Meehan writes that a decade later, when the school was on trial for compensation to victims, the Irish Times had comprehensive, day-to-day, often front-page coverage:
“The trial judge ruled that the media could not name the King’s Hospital swimming club. It would appear that the Irish Times would not have done so anyway. That is because an accompanying report on George Gibney, also a serial swimming abuser, failed to name another Church of Ireland ethos school, Newpark Comprehensive, and its associated Trojan swimming club, as a place where Gibney abused children. Interestingly, the Irish Independent broke [this] legal ban, naming King’s Hospital school and pool, plus it named Gibney and Newpark as well.
[Irish journalist] Johnny Watterson broke the Gibney story originally in the Sunday Tribune on 4 December 1994. The following day[, in major follow-up reports] the Irish Press and Independent named Gibney, Newpark and Trojan. In a considerably shorter report, the Irish Times declined to name even Gibney. The paper named him a week later, but still not Newpark or Trojan. Afterwards, Watterson moved to the Irish Times. He wrote the January 1998 Irish Times story, mentioned above, that maintained the apparent Times policy of not naming Newpark or Trojan. It was a practice unique to the Irish Times, to which Watterson had not been not subject in the Tribune.

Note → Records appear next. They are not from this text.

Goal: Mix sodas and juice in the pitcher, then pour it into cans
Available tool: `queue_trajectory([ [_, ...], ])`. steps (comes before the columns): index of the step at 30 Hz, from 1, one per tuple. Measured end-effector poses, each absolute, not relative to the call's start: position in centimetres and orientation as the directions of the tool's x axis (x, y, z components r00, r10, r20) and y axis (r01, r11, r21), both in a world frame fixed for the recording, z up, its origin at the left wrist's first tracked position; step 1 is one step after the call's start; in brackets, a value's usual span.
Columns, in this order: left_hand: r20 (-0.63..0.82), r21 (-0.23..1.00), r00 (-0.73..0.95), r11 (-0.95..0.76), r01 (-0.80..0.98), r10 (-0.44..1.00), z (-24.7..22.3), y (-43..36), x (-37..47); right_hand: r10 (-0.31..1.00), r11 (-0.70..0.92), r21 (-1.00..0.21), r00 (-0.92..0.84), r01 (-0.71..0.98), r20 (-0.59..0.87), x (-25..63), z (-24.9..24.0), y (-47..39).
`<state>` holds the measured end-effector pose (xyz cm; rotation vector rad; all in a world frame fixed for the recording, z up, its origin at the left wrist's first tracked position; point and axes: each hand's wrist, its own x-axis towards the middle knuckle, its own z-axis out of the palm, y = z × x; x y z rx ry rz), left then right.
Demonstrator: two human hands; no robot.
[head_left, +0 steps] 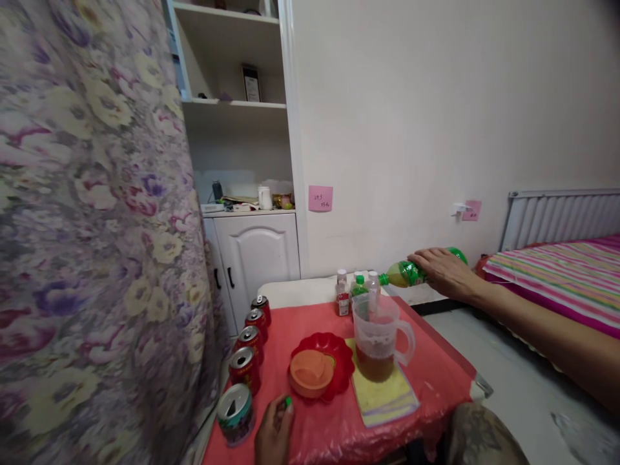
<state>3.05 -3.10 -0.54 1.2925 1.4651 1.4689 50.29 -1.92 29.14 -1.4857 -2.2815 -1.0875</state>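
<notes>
Green bottle [411, 273] tipped sideways in clamped right hand [443, 271]; left hand [274, 429] pinching green cap [287, 402]; 5 cans [247, 361], 1 jug [380, 339].

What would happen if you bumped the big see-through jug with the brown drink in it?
The jug probably would not tip easily: the brown drink fills only its bottom part, keeping weight low. It stands on a yellow cloth, so it might slide with the cloth. It looks like plastic, so likely not fragile.

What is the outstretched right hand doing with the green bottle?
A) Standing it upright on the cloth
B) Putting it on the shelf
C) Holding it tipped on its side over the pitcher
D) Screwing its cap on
C: the right hand holds the green bottle nearly level, its neck pointing toward the clear pitcher that holds brown liquid.
</notes>
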Motion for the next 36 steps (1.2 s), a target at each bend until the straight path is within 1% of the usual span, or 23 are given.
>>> queue_trajectory([
  [18, 0.152, 0.982, -0.275, -0.114, 0.149, 0.949, 0.2, -3.3, 3.3, 0.694, 0.245, 0.492, -0.506, 0.835, 0.512, 50.0, 28.6, -1.6],
  [24, 0.196, 0.979, -0.360, -0.159, 0.130, 0.912, -0.6, -3.2, 4.1, 0.693, 0.260, 0.498, -0.519, 0.827, 0.500, 49.7, 28.6, -1.6],
  [30, 0.179, 0.980, -0.361, -0.135, 0.144, 0.915, -0.8, -3.2, 4.3, 0.691, 0.272, 0.486, -0.520, 0.831, 0.502, 49.0, 29.1, -1.8],
  [34, 0.219, 0.971, -0.366, -0.164, 0.176, 0.904, -0.3, -3.2, 4.1, 0.683, 0.287, 0.500, -0.541, 0.817, 0.491, 49.0, 29.4, -1.8],
  [36, 0.205, 0.972, -0.334, -0.151, 0.181, 0.920, -0.2, -3.2, 3.9, 0.682, 0.295, 0.511, -0.553, 0.807, 0.480, 49.1, 29.5, -1.9],
])
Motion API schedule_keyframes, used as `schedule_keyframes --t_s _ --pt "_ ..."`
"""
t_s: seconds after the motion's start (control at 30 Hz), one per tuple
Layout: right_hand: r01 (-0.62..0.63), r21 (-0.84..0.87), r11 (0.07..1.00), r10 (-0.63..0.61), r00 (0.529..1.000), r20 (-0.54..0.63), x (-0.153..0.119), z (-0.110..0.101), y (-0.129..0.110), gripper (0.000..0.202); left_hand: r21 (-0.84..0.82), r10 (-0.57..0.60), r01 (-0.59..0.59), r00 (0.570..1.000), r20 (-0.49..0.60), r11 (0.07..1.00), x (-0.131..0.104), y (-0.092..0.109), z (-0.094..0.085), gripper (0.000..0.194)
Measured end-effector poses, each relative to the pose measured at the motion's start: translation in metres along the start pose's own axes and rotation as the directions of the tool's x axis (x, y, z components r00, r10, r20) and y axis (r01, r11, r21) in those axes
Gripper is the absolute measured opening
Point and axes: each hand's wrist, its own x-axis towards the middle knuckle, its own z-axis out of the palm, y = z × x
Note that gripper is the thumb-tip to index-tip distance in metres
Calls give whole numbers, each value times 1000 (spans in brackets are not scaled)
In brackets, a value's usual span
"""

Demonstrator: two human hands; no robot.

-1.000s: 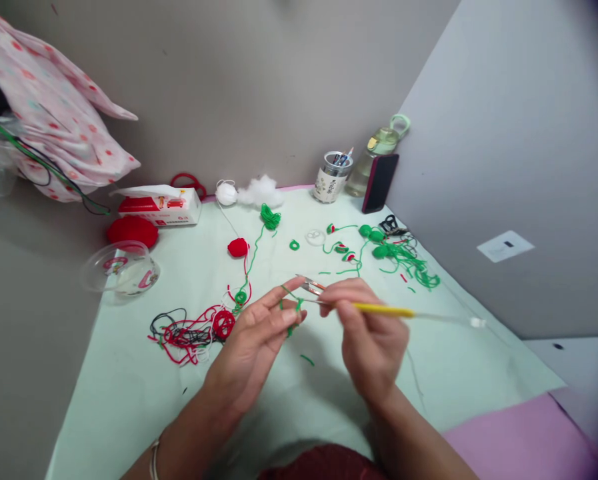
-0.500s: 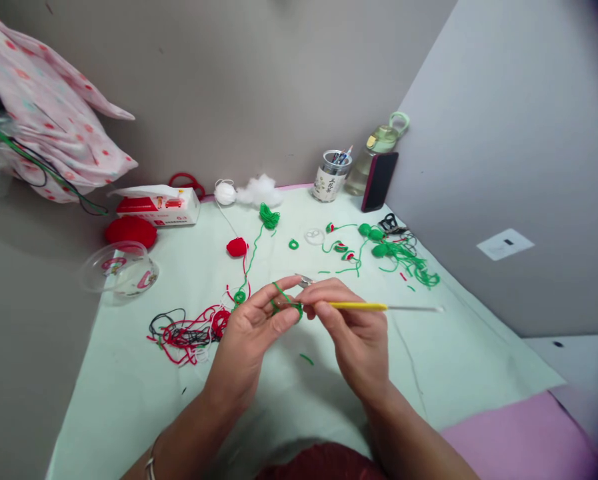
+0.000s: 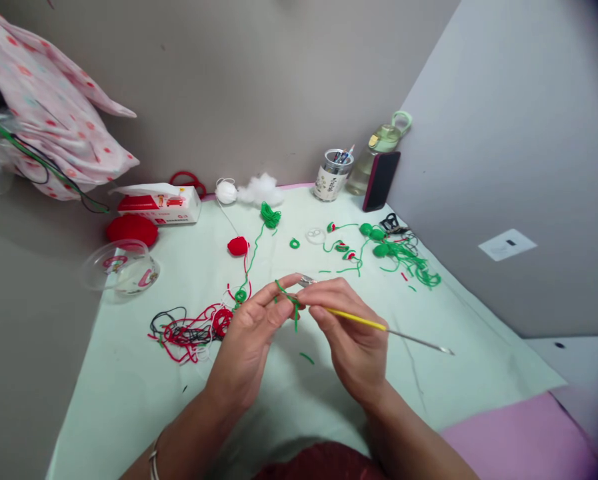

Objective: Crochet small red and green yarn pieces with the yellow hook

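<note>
My left hand (image 3: 249,340) pinches a small piece of green yarn (image 3: 295,308), with a strand looped over its raised index finger and a short tail hanging down. Close against it on the right, my right hand (image 3: 359,333) is closed around a crochet hook with a yellow handle (image 3: 361,320); the metal shaft points right and slightly down. The hook's working tip is hidden at the yarn by my fingers. A small silvery object (image 3: 306,281) shows just above the fingertips of my right hand.
Tangled red, black and white yarn (image 3: 193,333) lies left of my hands. Behind are a red yarn ball (image 3: 238,246), green yarn bundle (image 3: 270,215), tissue box (image 3: 161,205), pen can (image 3: 333,177), bottle (image 3: 363,167) and phone (image 3: 381,181). Green pieces (image 3: 381,250) lie at right.
The hook's free right end has tilted downward as my right hand turned. A green yarn tail now hangs below my left fingertips.
</note>
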Motion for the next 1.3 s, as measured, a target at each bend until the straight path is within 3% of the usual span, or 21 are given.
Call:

Later in June 1998, when reporting the findings of Roderick Murphy’s official [Irish government] inquiry into abuse in Irish swimming, the paper had no difficulty naming O’Rourke, though Murphy’s report anonymised him. The paper might also have identified the unnamed [King’s Hospital] school and club where abuse took place, but chose not to. One reporter, Carol Coulter, named Newpark as a place where George Gibney committed his assaults. Other reports naming Gibney (also anonymised in Murphy’s report) avoided identifying the Newpark school swimming pool or Trojan club. Ten years later, in 2008, after victims sued successfully, the paper finally reported that O’Rourke’s abuse took place at the King’s Hospital swimming pool.”
This is a nuance lost on many casual readers, especially on this side of the Atlantic. As I said, more thoughts from here shortly on the possible implications of all this for Gibney’s long-term success at hiding in plain sight.